The suit also takes aim at Maple Leaf Sports and Entertainment [MLSE], which owns the Toronto Maple Leafs, alleging it has colluded with the league for years to preserve “market power” in the Greater Toronto Area. Prohibiting relocation deprives hockey fans of “increased competition, lower prices, higher quality and more variety,” the suit alleged.
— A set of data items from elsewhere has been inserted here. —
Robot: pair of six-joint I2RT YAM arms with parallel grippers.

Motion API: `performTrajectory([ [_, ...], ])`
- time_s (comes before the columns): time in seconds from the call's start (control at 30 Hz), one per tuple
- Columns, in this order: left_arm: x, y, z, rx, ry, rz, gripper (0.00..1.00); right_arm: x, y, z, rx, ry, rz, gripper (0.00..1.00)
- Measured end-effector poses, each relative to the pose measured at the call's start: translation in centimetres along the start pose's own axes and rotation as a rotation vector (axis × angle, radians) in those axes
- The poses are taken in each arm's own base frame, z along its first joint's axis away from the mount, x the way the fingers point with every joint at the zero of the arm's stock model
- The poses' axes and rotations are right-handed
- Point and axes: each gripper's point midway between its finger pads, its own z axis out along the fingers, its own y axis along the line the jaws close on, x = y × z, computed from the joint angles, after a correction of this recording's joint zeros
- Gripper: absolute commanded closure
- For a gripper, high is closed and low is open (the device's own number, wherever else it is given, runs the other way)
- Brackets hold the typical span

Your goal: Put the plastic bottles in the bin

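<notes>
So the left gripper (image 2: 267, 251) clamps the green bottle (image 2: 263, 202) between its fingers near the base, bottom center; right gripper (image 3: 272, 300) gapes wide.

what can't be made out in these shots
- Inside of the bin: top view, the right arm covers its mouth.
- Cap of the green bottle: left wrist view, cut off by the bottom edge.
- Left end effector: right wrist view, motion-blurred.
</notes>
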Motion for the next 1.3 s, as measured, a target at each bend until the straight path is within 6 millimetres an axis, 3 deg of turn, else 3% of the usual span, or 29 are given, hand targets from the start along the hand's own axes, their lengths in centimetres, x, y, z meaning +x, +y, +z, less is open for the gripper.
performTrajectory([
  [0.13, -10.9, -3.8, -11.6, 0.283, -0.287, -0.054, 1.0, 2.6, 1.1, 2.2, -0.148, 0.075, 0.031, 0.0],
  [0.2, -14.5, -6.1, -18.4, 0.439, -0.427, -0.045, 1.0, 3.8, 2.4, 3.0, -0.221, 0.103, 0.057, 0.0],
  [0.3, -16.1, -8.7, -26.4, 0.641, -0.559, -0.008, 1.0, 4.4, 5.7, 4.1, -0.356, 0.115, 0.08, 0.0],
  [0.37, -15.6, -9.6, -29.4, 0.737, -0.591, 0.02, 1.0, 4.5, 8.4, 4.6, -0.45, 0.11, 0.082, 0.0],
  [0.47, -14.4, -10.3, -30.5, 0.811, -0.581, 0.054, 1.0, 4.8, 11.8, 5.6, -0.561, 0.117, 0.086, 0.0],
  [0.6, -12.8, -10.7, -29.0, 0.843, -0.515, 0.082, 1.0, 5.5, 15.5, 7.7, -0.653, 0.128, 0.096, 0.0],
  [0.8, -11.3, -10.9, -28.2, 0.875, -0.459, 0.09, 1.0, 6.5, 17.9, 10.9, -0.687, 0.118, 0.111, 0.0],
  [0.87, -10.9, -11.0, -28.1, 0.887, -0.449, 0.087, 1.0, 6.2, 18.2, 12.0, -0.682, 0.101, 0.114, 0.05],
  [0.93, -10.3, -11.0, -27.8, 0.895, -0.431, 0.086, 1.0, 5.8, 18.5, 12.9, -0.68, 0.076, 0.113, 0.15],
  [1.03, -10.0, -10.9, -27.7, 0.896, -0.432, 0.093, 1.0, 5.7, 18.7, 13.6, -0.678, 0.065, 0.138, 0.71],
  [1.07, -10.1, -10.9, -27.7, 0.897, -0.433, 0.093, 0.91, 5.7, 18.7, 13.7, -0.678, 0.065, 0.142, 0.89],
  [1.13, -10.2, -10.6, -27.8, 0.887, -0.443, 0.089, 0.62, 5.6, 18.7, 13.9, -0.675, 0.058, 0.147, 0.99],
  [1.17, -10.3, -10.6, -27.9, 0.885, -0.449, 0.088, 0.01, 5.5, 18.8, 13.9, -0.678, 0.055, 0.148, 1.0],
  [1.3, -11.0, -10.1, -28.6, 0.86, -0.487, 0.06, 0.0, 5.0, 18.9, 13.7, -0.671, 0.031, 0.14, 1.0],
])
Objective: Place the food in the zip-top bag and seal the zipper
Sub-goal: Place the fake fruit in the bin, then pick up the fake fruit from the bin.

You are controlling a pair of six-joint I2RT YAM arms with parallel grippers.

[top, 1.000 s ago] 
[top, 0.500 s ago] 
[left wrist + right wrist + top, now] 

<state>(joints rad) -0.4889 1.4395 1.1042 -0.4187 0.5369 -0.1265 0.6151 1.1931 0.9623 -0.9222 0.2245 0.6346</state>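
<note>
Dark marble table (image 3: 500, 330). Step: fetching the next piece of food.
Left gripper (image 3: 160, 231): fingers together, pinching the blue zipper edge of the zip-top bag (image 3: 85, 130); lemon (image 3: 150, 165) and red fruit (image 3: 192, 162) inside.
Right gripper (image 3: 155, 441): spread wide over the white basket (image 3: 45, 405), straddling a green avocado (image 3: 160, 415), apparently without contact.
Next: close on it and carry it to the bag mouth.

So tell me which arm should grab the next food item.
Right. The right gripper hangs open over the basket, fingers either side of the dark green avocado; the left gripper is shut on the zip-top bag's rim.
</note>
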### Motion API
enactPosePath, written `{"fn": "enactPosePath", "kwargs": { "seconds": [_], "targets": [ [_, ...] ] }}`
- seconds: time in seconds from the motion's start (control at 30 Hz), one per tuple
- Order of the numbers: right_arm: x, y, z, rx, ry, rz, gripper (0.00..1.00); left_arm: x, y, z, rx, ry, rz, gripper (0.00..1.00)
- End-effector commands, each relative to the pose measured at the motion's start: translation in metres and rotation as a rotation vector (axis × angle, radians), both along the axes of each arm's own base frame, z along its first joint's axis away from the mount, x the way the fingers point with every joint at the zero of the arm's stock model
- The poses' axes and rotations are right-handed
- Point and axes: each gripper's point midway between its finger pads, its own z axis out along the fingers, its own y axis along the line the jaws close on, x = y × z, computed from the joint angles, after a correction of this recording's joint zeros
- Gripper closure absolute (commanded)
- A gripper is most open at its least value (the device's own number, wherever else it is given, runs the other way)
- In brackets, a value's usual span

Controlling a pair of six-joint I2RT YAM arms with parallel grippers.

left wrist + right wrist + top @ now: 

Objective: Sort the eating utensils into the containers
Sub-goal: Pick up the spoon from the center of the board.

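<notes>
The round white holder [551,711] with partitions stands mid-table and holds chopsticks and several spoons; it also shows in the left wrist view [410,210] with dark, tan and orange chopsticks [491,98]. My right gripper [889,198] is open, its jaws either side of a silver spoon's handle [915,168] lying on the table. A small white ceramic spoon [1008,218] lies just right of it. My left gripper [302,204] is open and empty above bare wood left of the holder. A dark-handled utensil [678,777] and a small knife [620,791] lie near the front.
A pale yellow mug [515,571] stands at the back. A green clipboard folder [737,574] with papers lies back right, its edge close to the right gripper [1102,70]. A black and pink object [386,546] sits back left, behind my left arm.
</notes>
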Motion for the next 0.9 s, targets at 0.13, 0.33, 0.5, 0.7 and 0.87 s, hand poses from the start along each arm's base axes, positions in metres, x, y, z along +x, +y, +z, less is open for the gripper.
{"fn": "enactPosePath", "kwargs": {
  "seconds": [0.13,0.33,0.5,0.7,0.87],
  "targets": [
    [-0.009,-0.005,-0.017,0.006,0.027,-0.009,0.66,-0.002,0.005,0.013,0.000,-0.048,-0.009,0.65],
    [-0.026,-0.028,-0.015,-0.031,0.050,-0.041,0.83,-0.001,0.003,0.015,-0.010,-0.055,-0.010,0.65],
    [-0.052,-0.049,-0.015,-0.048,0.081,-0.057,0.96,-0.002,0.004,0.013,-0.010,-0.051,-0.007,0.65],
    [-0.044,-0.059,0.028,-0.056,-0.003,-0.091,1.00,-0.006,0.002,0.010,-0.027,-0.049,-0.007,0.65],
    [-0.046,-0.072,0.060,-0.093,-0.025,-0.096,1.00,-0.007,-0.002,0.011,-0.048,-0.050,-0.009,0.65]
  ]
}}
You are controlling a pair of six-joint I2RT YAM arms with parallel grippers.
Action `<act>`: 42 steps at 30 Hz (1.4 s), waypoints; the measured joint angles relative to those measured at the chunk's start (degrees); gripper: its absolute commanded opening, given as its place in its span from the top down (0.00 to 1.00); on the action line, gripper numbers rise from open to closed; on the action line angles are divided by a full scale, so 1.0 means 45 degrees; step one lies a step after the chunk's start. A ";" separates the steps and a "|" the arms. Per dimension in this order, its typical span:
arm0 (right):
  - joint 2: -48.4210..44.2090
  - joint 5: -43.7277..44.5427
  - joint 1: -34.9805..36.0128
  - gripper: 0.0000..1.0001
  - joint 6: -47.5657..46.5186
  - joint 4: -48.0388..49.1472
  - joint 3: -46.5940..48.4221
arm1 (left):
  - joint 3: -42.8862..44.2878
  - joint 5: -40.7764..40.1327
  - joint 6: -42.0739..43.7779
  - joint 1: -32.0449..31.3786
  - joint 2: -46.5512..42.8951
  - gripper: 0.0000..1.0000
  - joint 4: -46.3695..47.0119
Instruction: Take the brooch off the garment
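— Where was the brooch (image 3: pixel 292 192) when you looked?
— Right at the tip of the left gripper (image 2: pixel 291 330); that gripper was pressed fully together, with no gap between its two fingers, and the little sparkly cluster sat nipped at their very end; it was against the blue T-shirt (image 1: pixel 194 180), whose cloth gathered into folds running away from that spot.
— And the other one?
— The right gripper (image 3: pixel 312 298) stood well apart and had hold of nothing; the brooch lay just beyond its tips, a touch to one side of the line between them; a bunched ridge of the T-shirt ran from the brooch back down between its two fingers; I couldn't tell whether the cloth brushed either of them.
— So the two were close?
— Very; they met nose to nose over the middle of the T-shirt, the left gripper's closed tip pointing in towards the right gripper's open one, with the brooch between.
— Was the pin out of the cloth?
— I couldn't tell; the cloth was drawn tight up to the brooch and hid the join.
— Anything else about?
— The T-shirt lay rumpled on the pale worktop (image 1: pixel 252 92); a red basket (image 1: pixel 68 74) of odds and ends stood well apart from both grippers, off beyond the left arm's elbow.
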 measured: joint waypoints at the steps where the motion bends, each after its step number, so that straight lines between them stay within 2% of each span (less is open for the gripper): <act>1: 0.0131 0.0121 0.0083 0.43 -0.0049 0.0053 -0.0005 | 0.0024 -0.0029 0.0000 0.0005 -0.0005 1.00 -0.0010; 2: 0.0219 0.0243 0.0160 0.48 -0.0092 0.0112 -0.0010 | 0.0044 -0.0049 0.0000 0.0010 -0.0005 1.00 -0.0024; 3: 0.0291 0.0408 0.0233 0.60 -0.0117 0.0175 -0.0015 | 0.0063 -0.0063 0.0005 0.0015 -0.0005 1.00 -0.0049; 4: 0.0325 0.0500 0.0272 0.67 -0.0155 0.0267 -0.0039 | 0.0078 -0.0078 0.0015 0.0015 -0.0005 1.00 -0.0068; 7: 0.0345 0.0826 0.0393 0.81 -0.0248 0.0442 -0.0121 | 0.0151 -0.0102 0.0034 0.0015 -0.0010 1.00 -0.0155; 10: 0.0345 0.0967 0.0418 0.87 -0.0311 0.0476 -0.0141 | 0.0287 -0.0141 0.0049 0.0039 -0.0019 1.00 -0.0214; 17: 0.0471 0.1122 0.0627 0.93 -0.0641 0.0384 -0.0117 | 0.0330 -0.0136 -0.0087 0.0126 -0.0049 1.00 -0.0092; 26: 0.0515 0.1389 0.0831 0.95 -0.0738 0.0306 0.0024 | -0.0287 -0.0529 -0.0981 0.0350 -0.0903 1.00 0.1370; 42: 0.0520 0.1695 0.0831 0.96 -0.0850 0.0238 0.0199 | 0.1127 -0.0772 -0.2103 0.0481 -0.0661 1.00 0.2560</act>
WikidFranchise.org citation

Remember: monopolies are “bad” because they creates market inefficiencies and distortions that are manifested in these very real and pernicious anti-competitive practices:

  1. Predatory pricing,
  2. Tied buying,
  3. Short- or forced-shipping,
  4. Encroachment,
  5. Economic conspiracy and
  6. Refusal to deal and exclusive dealing.

Alan Eagleson a disbarred agent/NHL power broker is THE poster boy for all credence good experts to this very long-suffering Leafs fan.  Wikipedia, WikiFranchise.org

Argument: The Arthur Wishart Act (Franchise Disclosure), 2000 governs all franchise commercial relations in Ontario, Canada.

  1. MLSE is acting as a “franchisor’s associate” under Section 1.1 (“franchisor’s associate, a. and b.).
  2. As a “franchisor’s associate”, Wishart treats MLSE is treated as if it were the franchisor (the same duties and responsibilities as the “normal” franchisor, in this case, the NHL).
  3. Section 3 creates an obligation by all parties:  “a duty of fair dealing in its performance and enforcement.”

I think the citizens of southern Ontario deserve to have their pro hockey fix met by the appropriate franchising corporations.

The Maple Leafs and the NHL  show their contempt for their real customers (ticket holders) by continuing to run their robber baron scam. For these offenses, they deserve to be sued.

And I bet there some CDN hockey nut franchise legal beagles that’d love to write up the arguments.

In this way, the problems that non-billionaire business format franchisees endure can be explained to the public while showing where the real weasels live.